Check every line below for the string "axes", and copy the lines that contain it.

[Source records]
Content starts

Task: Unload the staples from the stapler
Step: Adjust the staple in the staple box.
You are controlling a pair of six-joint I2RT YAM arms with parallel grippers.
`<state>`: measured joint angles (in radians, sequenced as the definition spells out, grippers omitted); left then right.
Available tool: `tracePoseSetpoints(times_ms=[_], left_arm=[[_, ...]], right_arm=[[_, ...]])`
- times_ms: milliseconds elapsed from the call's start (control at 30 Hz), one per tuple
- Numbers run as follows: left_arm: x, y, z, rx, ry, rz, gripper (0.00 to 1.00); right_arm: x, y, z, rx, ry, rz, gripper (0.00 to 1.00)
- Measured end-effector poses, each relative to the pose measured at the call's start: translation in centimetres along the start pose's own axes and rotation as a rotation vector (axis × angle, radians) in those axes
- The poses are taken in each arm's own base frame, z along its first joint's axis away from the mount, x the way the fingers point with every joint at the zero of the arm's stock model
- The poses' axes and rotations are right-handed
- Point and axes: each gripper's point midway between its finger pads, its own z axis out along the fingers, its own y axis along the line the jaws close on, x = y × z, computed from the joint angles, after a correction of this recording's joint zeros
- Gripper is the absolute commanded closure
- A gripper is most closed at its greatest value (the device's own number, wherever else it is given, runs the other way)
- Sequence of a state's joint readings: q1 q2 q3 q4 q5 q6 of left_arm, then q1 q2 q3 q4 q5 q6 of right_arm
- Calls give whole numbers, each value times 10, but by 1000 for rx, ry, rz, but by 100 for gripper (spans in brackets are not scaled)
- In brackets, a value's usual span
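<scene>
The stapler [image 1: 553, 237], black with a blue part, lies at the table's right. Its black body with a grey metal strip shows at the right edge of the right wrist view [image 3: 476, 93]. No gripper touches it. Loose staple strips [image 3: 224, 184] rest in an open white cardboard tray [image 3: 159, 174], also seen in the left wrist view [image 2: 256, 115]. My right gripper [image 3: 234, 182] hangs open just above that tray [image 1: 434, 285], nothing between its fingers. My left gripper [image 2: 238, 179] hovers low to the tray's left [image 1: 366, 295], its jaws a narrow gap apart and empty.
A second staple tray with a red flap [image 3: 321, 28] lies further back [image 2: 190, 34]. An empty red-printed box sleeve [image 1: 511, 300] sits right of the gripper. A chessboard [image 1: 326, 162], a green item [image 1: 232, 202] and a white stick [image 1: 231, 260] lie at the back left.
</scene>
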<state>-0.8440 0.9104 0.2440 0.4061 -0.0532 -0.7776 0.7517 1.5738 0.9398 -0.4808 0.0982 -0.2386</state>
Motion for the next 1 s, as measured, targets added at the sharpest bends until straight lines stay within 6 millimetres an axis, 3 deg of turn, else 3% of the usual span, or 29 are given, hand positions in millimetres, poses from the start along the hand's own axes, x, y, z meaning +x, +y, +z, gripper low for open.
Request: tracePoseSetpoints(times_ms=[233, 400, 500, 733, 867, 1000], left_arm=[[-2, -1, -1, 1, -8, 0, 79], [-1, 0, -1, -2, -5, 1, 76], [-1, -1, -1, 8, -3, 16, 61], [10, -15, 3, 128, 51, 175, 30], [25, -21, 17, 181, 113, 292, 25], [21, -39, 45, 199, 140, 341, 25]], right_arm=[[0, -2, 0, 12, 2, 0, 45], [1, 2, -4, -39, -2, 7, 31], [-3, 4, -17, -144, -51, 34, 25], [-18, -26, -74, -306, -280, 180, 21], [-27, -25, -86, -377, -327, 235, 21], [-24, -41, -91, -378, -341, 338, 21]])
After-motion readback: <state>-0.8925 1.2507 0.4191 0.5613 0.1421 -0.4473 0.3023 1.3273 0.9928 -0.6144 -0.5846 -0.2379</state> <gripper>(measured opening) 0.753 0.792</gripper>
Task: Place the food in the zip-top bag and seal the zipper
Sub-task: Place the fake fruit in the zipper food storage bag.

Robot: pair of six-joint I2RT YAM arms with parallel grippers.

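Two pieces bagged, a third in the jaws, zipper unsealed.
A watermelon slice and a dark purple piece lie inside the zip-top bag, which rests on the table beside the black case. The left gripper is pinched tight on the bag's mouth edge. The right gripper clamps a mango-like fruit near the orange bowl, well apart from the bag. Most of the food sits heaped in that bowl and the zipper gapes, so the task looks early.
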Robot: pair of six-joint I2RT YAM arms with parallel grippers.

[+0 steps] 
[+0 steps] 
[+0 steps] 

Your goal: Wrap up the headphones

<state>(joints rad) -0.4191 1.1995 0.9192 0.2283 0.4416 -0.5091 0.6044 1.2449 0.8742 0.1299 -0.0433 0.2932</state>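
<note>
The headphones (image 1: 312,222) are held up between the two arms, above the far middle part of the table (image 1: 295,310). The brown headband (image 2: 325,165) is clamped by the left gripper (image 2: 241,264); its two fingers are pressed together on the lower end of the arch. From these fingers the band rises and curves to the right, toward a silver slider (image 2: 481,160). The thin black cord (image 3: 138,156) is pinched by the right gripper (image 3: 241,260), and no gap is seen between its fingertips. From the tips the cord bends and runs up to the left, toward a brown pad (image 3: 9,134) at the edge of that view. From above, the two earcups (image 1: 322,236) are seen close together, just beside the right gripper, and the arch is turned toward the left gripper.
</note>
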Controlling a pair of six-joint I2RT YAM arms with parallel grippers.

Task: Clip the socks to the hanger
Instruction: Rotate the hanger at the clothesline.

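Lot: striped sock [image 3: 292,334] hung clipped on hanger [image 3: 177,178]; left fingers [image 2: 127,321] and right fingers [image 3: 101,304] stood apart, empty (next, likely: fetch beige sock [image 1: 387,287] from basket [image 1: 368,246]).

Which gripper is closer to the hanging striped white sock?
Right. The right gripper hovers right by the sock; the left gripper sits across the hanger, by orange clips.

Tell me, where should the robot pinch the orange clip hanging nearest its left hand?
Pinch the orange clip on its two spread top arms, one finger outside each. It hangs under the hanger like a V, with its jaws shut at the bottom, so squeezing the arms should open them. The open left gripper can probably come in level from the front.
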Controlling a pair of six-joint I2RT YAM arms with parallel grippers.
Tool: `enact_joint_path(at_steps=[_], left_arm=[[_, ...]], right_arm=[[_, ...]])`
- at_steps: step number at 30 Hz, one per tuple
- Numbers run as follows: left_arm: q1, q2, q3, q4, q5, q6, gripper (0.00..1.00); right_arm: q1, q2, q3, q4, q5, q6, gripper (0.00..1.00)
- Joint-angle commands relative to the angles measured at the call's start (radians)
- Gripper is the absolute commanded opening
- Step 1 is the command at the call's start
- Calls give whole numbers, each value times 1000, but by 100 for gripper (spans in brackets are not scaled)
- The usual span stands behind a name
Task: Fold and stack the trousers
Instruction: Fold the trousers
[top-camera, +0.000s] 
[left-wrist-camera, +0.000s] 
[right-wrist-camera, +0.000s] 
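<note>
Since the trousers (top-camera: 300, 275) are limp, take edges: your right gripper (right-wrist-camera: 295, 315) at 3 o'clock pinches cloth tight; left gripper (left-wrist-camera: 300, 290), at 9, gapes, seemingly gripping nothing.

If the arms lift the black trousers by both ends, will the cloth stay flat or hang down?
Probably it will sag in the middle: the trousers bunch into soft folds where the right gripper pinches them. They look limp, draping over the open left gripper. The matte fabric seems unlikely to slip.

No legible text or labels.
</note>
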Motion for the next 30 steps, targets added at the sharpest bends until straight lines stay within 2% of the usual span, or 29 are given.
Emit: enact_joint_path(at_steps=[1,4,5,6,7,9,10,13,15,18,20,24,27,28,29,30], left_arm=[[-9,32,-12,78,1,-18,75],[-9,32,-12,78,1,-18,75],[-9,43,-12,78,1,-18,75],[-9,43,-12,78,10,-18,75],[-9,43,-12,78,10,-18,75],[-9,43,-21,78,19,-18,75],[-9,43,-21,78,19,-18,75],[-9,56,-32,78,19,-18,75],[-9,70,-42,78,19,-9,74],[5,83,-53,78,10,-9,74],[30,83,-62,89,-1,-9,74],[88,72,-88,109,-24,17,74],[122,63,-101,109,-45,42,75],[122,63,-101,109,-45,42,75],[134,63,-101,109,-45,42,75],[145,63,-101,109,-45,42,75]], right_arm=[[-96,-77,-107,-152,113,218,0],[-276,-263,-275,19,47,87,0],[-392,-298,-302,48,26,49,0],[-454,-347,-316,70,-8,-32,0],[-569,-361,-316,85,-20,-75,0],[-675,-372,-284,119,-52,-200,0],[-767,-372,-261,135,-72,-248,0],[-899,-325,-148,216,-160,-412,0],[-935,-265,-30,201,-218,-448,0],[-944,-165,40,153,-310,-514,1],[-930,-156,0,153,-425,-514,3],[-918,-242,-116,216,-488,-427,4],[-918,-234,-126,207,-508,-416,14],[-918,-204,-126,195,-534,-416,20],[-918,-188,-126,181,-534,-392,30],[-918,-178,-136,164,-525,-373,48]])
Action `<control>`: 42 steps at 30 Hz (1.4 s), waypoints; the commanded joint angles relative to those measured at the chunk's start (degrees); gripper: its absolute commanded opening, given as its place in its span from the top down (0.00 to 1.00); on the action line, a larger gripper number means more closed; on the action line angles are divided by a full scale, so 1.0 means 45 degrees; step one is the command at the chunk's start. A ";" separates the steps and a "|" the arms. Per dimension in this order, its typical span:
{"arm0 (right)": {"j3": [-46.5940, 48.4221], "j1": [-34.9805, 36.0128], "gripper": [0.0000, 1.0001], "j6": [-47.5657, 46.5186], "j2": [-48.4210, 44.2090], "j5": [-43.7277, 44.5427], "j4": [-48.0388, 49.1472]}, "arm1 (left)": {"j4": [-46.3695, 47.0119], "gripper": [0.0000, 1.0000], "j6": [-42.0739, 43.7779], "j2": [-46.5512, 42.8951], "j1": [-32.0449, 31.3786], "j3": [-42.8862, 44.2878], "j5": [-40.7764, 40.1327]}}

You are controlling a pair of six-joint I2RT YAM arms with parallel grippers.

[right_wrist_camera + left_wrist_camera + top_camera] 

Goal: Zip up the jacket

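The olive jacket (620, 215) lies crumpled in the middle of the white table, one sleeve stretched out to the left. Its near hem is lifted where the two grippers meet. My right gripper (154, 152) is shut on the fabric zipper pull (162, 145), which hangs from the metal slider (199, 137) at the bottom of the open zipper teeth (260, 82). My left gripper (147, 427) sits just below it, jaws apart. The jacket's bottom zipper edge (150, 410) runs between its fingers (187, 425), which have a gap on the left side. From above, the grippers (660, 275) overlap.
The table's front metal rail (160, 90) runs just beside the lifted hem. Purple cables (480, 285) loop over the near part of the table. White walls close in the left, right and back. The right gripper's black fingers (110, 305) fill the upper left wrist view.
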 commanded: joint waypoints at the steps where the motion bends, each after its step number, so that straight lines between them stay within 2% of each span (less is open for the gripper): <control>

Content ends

*COMPLETED TASK*.
- Measured end-effector poses, each relative to the pose measured at the call's start: translation in centimetres along the start pose's own axes and rotation as a rotation vector (axis × angle, radians) in those axes
- The poses' axes and rotations are right-handed
- Point and axes: each gripper's point midway between its finger pads, its own z axis out along the fingers, its own y axis along the line the jaws close on, x = y × z, computed from the joint angles, after a correction of this recording's joint zeros
Motion for the next 1 s, as measured, targets added at the sharpest bends until straight lines stay within 6 millimetres an axis, 3 deg of turn, else 3% of the usual span, or 29 are given, hand positions in millimetres, poses from the start along the hand's own axes, x, y, z meaning +x, +y, +z, gripper low for open.

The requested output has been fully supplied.